Hello,
I am trying to bypass a classic forward pass of Conv2d. I am working with QuantConv2d in Brevitas which relies on Pytorch implementation of Conv2d layer. In the forward pass the weights are quantized and using these weights, the convolution output is calculated. In the backward pass the updates are performed on floating point weights.
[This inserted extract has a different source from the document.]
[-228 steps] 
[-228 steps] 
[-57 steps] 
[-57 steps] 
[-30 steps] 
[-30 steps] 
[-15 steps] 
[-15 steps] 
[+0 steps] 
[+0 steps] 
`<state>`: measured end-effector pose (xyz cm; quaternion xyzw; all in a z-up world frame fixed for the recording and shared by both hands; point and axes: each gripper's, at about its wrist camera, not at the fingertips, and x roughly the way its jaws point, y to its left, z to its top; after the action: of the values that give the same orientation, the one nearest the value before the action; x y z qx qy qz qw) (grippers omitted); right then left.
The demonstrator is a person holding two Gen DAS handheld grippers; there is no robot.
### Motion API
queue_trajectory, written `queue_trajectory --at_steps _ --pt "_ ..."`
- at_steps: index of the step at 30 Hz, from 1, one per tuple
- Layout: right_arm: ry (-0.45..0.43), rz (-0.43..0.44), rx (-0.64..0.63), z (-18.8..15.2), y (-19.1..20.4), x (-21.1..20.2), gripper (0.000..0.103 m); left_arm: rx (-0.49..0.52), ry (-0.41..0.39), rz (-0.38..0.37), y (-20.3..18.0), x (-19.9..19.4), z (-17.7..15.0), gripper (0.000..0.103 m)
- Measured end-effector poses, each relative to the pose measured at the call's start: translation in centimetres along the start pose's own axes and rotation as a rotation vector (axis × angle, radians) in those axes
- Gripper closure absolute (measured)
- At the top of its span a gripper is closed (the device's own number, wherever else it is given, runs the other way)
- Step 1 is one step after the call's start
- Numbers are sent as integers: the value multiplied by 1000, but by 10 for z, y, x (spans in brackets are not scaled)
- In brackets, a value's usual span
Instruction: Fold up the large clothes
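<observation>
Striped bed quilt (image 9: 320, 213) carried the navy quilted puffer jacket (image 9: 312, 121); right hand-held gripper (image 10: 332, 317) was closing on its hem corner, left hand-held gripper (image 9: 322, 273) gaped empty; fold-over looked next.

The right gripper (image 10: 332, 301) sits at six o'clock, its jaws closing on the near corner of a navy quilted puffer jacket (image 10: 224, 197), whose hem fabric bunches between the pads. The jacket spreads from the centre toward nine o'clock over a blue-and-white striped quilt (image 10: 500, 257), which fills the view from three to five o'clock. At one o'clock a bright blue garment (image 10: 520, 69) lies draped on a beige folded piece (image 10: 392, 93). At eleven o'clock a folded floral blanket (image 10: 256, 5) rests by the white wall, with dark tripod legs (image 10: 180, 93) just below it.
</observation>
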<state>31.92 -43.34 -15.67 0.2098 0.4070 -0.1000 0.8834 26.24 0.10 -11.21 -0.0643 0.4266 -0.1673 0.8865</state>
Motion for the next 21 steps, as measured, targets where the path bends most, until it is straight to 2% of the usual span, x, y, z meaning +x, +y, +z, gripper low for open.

Instead of regular Pytorch Conv2d implementation, I use my simulator which uses C++ and Numpy arrays to calculate the output. This breaks my computational graph and makes it impossible for the layer to learn. So I am implementing my custom autograd function which looks like this:
class My_Conv2d(torch.autograd.Function):
@staticmethod
def forward(ctx, input, quant_kernels, fp_kernels, bias = None, padding = 0, stride = 1, dilation = 1):
# Save for backward
ctx.save_for_backward(input, fp_kernels, bias) # save fp_kernels because these are the ones I want to update
ctx.padding = padding
ctx.stride = stride
ctx.dilation = dilation
# Call my simulator
out = F.conv2d(input[0], quant_kernels[0], bias, stride, padding, dilation)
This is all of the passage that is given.